Requirement |
Repeat the data word for word. Do not include the pictures.

Raw data |

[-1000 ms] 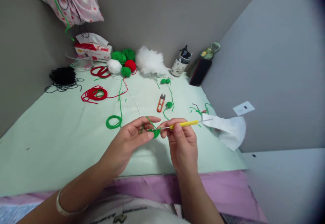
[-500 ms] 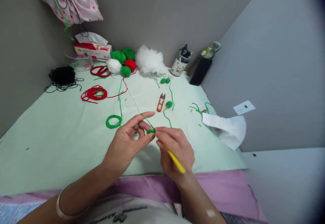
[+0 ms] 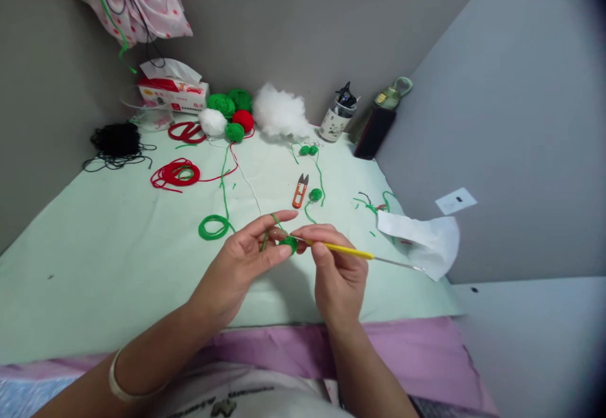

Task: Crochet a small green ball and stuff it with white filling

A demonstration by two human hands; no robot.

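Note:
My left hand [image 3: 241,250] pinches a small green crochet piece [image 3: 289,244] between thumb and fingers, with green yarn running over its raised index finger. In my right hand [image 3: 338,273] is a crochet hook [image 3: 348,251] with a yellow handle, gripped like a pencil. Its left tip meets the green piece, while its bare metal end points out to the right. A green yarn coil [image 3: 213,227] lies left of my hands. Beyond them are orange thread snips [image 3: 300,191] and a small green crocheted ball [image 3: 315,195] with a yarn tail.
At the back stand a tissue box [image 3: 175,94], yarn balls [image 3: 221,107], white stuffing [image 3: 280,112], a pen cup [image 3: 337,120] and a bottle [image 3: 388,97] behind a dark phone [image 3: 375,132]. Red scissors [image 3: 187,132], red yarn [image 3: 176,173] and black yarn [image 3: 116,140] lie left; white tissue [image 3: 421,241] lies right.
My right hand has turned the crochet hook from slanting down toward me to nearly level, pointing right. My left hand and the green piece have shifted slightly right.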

Exercise response |
[-1000 ms] 
[-500 ms] 
[+0 ms] 

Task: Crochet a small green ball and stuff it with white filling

A demonstration by two human hands; no robot.

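Note:
My left hand [image 3: 241,250] pinches a small green crochet piece [image 3: 289,244] between thumb and fingers, with green yarn running over its raised index finger. In my right hand [image 3: 338,273] is a crochet hook [image 3: 348,251] with a yellow handle, gripped like a pencil. Its left tip meets the green piece, while its bare metal end points out to the right. A green yarn coil [image 3: 213,227] lies left of my hands. Beyond them are orange thread snips [image 3: 300,191] and a small green crocheted ball [image 3: 315,195] with a yarn tail.
At the back stand a tissue box [image 3: 175,94], yarn balls [image 3: 221,107], white stuffing [image 3: 280,112], a pen cup [image 3: 337,120] and a bottle [image 3: 388,97] behind a dark phone [image 3: 375,132]. Red scissors [image 3: 187,132], red yarn [image 3: 176,173] and black yarn [image 3: 116,140] lie left; white tissue [image 3: 421,241] lies right.
My right hand has turned the crochet hook from slanting down toward me to nearly level, pointing right. My left hand and the green piece have shifted slightly right.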

No more output is needed for this exercise.